*Description of the task:* The whole listing is to be reproduced exactly as given.
□ □ □
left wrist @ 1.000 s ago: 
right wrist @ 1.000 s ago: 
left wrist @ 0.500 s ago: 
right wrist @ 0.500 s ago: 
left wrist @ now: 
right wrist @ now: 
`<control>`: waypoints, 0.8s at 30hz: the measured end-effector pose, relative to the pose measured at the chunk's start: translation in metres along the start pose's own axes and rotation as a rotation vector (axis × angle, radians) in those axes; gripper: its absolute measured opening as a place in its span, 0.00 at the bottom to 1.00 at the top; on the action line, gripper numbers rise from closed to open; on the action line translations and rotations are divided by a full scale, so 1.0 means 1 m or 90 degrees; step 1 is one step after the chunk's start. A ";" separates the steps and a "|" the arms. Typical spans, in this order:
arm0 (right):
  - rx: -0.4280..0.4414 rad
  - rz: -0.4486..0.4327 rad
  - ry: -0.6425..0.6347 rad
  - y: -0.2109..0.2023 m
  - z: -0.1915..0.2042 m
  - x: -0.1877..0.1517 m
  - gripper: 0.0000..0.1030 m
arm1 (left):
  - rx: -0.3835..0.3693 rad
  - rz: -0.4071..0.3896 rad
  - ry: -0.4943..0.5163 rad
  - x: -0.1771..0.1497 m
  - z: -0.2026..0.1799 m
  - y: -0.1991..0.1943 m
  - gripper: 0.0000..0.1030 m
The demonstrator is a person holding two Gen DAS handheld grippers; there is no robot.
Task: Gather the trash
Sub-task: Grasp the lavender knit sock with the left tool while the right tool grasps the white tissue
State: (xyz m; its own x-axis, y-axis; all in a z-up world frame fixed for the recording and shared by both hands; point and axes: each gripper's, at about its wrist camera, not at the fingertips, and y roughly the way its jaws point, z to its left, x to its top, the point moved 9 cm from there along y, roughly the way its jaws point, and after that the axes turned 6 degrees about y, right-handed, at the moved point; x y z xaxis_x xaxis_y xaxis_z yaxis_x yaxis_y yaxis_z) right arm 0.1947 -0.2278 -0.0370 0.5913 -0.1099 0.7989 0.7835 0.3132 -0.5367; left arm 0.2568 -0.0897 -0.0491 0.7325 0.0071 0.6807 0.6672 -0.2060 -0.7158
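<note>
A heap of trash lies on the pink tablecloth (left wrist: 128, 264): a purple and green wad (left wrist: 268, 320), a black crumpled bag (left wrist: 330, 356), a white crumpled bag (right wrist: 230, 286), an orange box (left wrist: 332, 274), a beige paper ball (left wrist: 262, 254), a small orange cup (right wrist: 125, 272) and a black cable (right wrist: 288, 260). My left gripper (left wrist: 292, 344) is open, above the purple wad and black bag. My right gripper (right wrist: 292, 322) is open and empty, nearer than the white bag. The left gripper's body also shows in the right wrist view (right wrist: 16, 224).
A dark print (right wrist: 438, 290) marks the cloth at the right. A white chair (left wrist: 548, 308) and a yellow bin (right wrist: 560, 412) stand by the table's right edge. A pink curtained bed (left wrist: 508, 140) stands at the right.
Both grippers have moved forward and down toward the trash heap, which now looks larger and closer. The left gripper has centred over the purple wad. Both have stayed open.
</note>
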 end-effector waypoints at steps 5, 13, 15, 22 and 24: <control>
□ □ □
*Task result:*
left wrist @ 1.000 s ago: 
right wrist @ 1.000 s ago: 
left wrist @ 0.500 s ago: 
right wrist @ 0.500 s ago: 
left wrist @ now: 
right wrist @ now: 
`<control>`: waypoints, 0.8s at 30hz: the measured end-effector pose, relative to the pose measured at the chunk's start: translation in metres along the start pose's own axes and rotation as a rotation vector (axis × angle, radians) in those axes; gripper: its absolute measured opening as a place in its span, 0.00 at the bottom to 1.00 at the top; on the action line, gripper numbers rise from closed to open; on the action line translations and rotations are divided by a full scale, so 1.0 means 1 m or 90 degrees; step 1 is one step after the chunk's start. A ";" separates the steps and a "|" the arms. Typical spans, in this order:
arm0 (right):
  - rx: -0.4280..0.4414 rad
  - rz: -0.4486..0.4327 rad
  - ry: -0.6425..0.6347 rad
  - y: -0.2109..0.2023 m
  - z: -0.1915..0.2042 m
  - x: -0.1877..0.1517 m
  - gripper: 0.0000..0.1030 m
arm1 (left):
  - rx: -0.3835..0.3693 rad
  - rz: -0.4071..0.3896 rad
  - ry: -0.4943..0.5163 rad
  - x: -0.1771..0.1497 m
  - z: -0.2026..0.1799 m
  - y: -0.1991..0.1943 m
  - gripper: 0.0000..0.1030 m
The demonstrator is a person holding two Gen DAS handheld grippers; there is no robot.
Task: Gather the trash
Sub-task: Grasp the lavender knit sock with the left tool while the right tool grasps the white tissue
State: (xyz m; its own x-axis, y-axis; all in a z-up world frame fixed for the recording and shared by both hands; point and axes: each gripper's, at about its wrist camera, not at the fingertips, and y roughly the way its jaws point, z to its left, x to its top, the point moved 9 cm from there along y, roughly the way its jaws point, and after that the axes turned 6 degrees about y, right-handed, at the moved point; x y z xaxis_x xaxis_y xaxis_z yaxis_x yaxis_y yaxis_z) right arm 0.1947 -0.2278 -0.0370 0.5913 -0.1099 0.7989 0.7835 0.3132 -0.5367; left arm 0.2568 -0.0897 -0.0491 0.7325 0.0071 0.6807 0.6672 -0.2060 -0.7158
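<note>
A heap of trash lies on the pink tablecloth (left wrist: 128, 264): a purple and green wad (left wrist: 268, 320), a black crumpled bag (left wrist: 330, 356), a white crumpled bag (right wrist: 230, 286), an orange box (left wrist: 332, 274), a beige paper ball (left wrist: 262, 254), a small orange cup (right wrist: 125, 272) and a black cable (right wrist: 288, 260). My left gripper (left wrist: 292, 344) is open, above the purple wad and black bag. My right gripper (right wrist: 292, 322) is open and empty, nearer than the white bag. The left gripper's body also shows in the right wrist view (right wrist: 16, 224).
A dark print (right wrist: 438, 290) marks the cloth at the right. A white chair (left wrist: 548, 308) and a yellow bin (right wrist: 560, 412) stand by the table's right edge. A pink curtained bed (left wrist: 508, 140) stands at the right.
Both grippers have moved forward and down toward the trash heap, which now looks larger and closer. The left gripper has centred over the purple wad. Both have stayed open.
</note>
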 end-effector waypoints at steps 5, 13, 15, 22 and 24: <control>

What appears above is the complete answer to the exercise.